Появляются желтые кричащие комочки пуха всегда внезапно и, в силу своего размера, требуют особого ухода, бережного до поры отношения и защиты.

У бабушки водилось всё: гуси и утки, косяки кур, корова; бык, пользовавшийся в коллективном стаде своим доминирующим положением; кот, особо не преуспевший в баталиях с более мелкими хвостатыми, да спаниель Шериф. Однажды появилась и мелочь вопящая и постоянно что-то клюющая.

- За собакой присматривай, Ленка, — говорила мне бабушка, да тётки, — инстинкты взыграют коль, так весь выводок и передушит. Может и соседям повадиться. Тогда худо нам будет. Собаку не пощежу.

Происходило всё стремительно. Крики петухов. Дыхание земли росою по траве. Лучики нового дня. Как будто только что рождённый ветерок и... Шериф довольно и гордо виляющий хвостом перед крыльцом. В зубах пушистое тельце придушенного только что цыпленка. Спокойные негромкие властные возгласы тётки сдержанно спешащей в сени за ружьём. Мои страх и испуг. Взведённый курок.

- Не надо! Не убивай! — закричала я и бросилась тётке в ноги, — он больше не будет! Он просто не понимает! Не надо прошу!
- Ленка уйди. Он всех их теперь передушит. Это его природа. Для него это игра, для нас — жизнь.
- Мамка погоди хоть! — кричала собравшаяся ребятня. Ленка уедет, — тогда и пристрелишь.

Я рыдала.
Тётка опустила ружьё. Взяла мешок, сунула в коричневую пропахшую землёй грубую ткань еще довольного собою пса, крепко перевязала верх собранной гармошкой мешковины бечёвкой, швырнула в сарай, да заперла на замок дверь.

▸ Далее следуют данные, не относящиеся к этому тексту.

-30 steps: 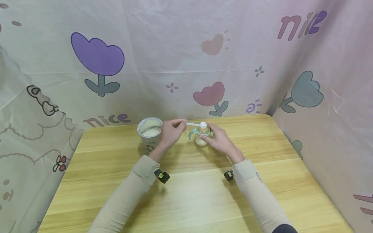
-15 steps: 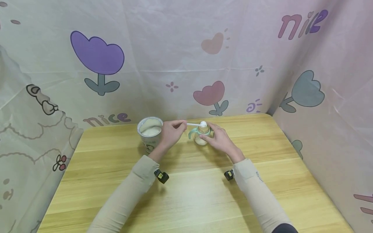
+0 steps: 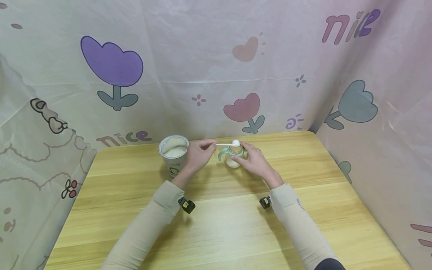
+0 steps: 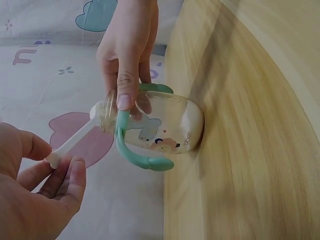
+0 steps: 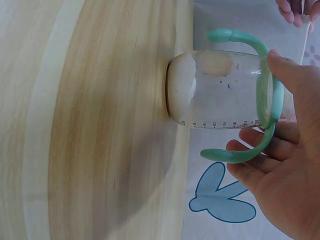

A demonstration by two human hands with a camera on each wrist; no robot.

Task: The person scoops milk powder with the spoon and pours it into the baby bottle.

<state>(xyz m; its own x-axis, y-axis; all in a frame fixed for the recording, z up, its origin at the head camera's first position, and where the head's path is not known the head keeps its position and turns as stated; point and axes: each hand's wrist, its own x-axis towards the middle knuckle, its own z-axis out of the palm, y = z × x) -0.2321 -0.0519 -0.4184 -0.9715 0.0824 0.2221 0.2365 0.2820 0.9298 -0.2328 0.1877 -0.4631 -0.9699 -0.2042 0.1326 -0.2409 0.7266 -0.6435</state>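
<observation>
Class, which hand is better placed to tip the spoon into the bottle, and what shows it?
Probably the left hand: it pinches the spoon, whose far end is at the mouth of the bottle. The right hand is busy gripping the bottle near its top.

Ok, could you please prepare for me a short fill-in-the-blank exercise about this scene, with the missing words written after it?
1. The left hand pinches a spoon that is ____ in colour.
2. The right hand holds the bottle, which has a total of ____ handles.
3. These handles are ____ in colour.
4. In the head view, the open tub stands to the ____ of the bottle.

Missing words: white; two; green; left.
</observation>
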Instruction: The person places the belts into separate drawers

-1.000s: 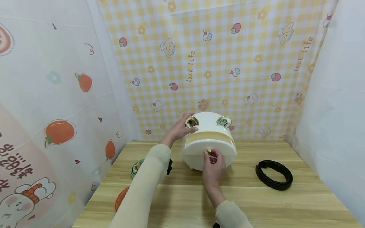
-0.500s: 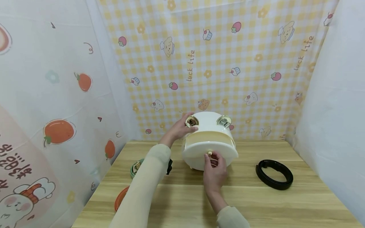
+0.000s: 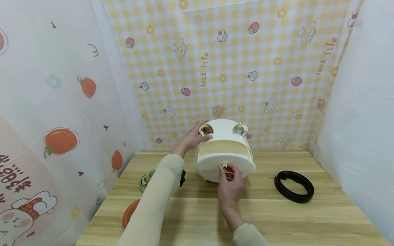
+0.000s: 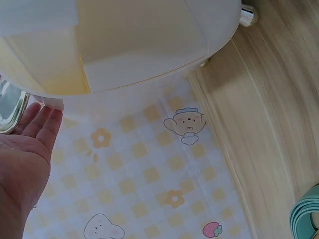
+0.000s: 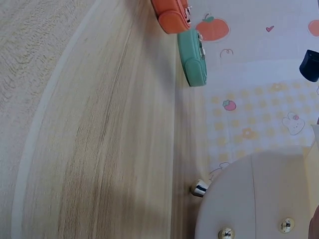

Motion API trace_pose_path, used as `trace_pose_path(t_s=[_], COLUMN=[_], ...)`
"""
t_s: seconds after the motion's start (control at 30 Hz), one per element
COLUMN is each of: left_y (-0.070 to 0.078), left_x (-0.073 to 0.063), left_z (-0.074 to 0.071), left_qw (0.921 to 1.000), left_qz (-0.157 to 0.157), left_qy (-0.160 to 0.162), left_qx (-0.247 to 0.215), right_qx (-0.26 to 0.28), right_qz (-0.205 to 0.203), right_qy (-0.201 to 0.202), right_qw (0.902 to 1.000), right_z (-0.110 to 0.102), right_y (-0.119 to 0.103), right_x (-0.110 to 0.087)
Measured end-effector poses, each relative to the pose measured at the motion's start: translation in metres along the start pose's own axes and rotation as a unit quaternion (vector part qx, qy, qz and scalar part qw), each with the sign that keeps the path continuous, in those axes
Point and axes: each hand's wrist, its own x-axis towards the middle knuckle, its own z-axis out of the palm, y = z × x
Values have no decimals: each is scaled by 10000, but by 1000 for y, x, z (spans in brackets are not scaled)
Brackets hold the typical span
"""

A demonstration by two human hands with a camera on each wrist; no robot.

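Observation:
A white rounded drawer box (image 3: 222, 127) with two gold bell-shaped ears stands towards the back of the table. Its upper drawer (image 3: 209, 161) is pulled out, with the cream inside showing. At the upper left corner my left hand (image 3: 194, 137) grips the box around the left ear (image 3: 205, 130), thumb in front. From below in the left wrist view, the fingers (image 4: 42, 124) lie against the box edge beside the ear. My right hand (image 3: 230, 189) pinches the drawer's gold knob (image 3: 225, 165) between thumb and forefinger. Another gold knob (image 5: 225, 233) shows on the lower front in the right wrist view.
A rolled black belt (image 3: 293, 196) lies right of the box. Left of it are a rolled green belt (image 3: 142, 182) and a rolled orange belt (image 3: 127, 215), both partly behind the left sleeve (image 3: 154, 201). A checked cloth (image 3: 271, 68) hangs behind the table.
The upper drawer has come slightly further out towards me, drawn by the right hand on its knob. The left hand keeps its place on the box.

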Motion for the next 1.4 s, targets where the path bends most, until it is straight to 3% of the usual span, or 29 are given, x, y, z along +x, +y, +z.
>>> trace_pose_path(t_s=[0.47,0.77,1.4], left_y=[-1,1,2], left_x=[9,14,17], left_z=[10,11,10], left_qw=[9999,9999,10000], left_qz=[-70,-32,26], left_qy=[118,142,23], left_qx=[-94,-26,-37], right_qx=[-235,-89,69], right_qz=[186,189,-96], right_qy=[-33,-39,-35], right_qw=[9995,9998,9999], right_z=[-2,-4,-8], right_y=[5,5,5], right_x=[6,4,-1])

Слёзы падали в траву, сбивая со стеблей прозрачную росу. Кто-то гладил меня по голове, но от понимания что участь Шерифа уже решена я расходилась ещё сильнее.

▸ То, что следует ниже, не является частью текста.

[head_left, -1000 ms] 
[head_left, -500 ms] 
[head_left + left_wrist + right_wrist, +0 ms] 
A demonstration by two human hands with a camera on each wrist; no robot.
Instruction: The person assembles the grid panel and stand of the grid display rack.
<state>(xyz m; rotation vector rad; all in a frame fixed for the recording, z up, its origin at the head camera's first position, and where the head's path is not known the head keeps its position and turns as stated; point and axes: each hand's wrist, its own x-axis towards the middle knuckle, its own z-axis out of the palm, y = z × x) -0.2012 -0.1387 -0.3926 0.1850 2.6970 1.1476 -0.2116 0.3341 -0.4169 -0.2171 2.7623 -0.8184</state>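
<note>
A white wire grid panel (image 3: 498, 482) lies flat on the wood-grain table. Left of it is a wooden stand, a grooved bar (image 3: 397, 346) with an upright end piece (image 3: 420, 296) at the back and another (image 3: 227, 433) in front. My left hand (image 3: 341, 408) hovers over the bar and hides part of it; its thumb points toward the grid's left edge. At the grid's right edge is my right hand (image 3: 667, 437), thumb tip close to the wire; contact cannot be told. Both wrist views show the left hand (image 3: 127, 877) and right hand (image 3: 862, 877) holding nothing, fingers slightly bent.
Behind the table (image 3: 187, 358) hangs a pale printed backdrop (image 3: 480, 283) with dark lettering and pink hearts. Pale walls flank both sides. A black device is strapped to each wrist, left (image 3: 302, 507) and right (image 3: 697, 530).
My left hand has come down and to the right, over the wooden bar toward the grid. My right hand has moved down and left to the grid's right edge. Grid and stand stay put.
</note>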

По двору, сбивая босыми ногами орось, с лучами восходящего солнца приближалась двухметровая, казалось мифическая, фигура русского богатыря, сильного и смелого, мудрого, строго, но справедливого — моего двоюродного брата Женьки Калягина.

Остановившись богатырь оглядел раскинувшийся пейзаж. Приметил тётку на изготовке, рекогносцирующую детвору; окладистого кота, флегматично уставившегося на вожделенную золотистую тушку; зарёванную маленькую девочку и ружье, притаившееся за распахнутой дверью хаты. Услышал сдавленный собачий вой, доносящийся из-за тяжёлых дверей сарая.

- Что это вы тут такое затейливое удумали с утра пораньше? - приподнимая левую бровь спросил Женька.
- Да, представляешь, Шериф цыплёнка придушил, — грозно парировала тётка.
- Не убивай..., — сквозь слёзы прожевала я.
- Хм..., - богатырь ещё раз оглядел собравшийся клир, подошёл к невинно убиенному, вгляделся с ухмылкой в распластанную тушку.
- Да это я его по утру за сарайку зашвырнул.
- Не шутишь? - тётка недоверчиво прищурилась, глянула на дверь сарая и на ружье.
- С утра принёс зерна. Смотрю — один не дышит. Ну я его за околицу и убрал с глаз долой.

Мир перевернулся с головы на ноги. Смеялись все. Все кроме меня. Звонко смеялись и гладили мои растрепанные русые волосы, утирали слёзы. Щелкали затворы, скрипели засовы, шуршала грубая ткань и чей-то влажный язык слизывал солёные слезки, наполняя мой мир своим озорным лаем и тёплым влажным дыханием — дыханием продолжающейся жизни.